The institutes’ priorities are to promote the Chinese language with introduction of diplomas, extend their action to primary and secondary schools, and combine Chinese language teaching with vocational education, says Campus France.

The UK and Germany in Africa

The UK and Germany are also active in Africa, says the note.

Priorities for the British Council by 2015 are to make science a common platform for collaboration and debate. It has set up the Africa Knowledge Transfer Partnerships, an action programme to promote science and innovation.

The council is also developing student skills through working in partnership with national and multinational enterprises, and professional and community bodies.

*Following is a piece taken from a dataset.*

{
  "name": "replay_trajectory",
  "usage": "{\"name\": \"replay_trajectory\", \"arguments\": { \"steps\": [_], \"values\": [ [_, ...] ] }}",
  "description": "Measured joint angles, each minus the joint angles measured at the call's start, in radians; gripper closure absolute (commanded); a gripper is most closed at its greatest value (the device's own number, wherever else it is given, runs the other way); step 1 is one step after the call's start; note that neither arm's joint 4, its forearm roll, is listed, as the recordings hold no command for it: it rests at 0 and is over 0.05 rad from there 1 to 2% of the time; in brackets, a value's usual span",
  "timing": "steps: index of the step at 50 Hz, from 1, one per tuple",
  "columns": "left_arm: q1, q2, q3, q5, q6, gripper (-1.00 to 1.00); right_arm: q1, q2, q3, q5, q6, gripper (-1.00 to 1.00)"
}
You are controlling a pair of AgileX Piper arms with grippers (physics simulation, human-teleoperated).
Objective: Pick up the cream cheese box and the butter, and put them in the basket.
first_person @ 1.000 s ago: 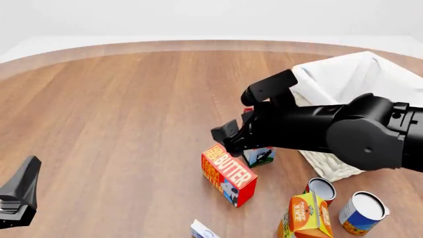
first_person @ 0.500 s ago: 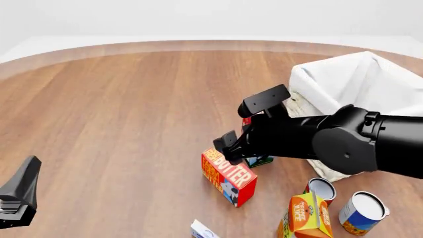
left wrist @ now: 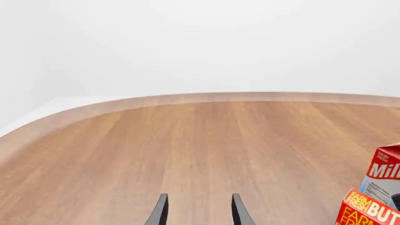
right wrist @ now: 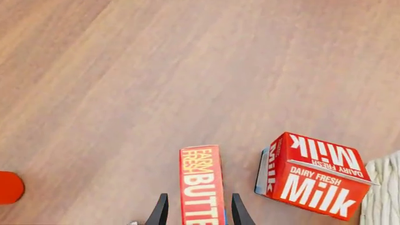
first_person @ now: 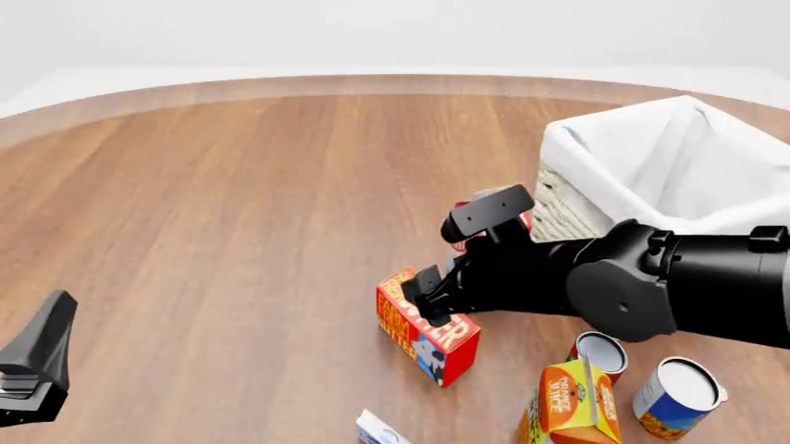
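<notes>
Butter (first_person: 427, 326) is seen lying on the tabletop (first_person: 247, 203), straddled by the open right claw (right wrist: 194, 211), one finger on each long side; contact cannot be told. Milk carton (right wrist: 314, 174) is placed just beside it, basket (first_person: 672, 162) beyond. Cream cheese box (first_person: 377, 429) is cut off at the near edge. Left claw (left wrist: 196, 212) is held open and empty, well apart.

Milk carton (right wrist: 315, 174), orange juice carton (first_person: 573, 400), two cans (first_person: 675, 396), wooden table (first_person: 222, 203)
</notes>
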Motion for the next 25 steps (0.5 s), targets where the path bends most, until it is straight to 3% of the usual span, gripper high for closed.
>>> {"name": "replay_trajectory", "arguments": {
  "steps": [25],
  "values": [
    [0.000,0.000,0.000,0.000,0.000,-1.00,0.010,0.067,0.027,-0.056,0.021,-1.00]
  ]
}}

An example is its work in Ghana for Tullow Oil on the company’s scholarship scheme for students from the Côte d’Ivoire, Mauritania, Senegal and Gabon.

For DAAD, the German Academic Exchange Programme, which intends to attract 350,000 international students by 2020, Africa is a region where it plans specific actions, says Campus France.

These include exchanges of personnel with universities in Sub-Saharan Africa to improve the quality and quantity of education and research in these universities, and to promote the mobility of teachers. DAAD also works with UNESCO; for example, on setting up an initiative to promote quality assurance in African higher education.

African students in France

Campus France also reports on the 126,286 Maghreb and Sub-Saharan African students who studied at French higher education institutions during 2011-12, according to the ministry. The disciplines in which most study was undertaken by these students were sciences (31%), economics (24%), arts and humanities (19%), law and political science (11%) and medicine (10%).

The note supplies country data about students and their studies in France, from Morocco, Algeria, Tunisia, Senegal, Cameroon, Côte d’Ivoire, Gabon, Madagascar, Angola, Nigeria, Ghana and South Africa. It also gives details of Campus France scholarship programmes available to African students.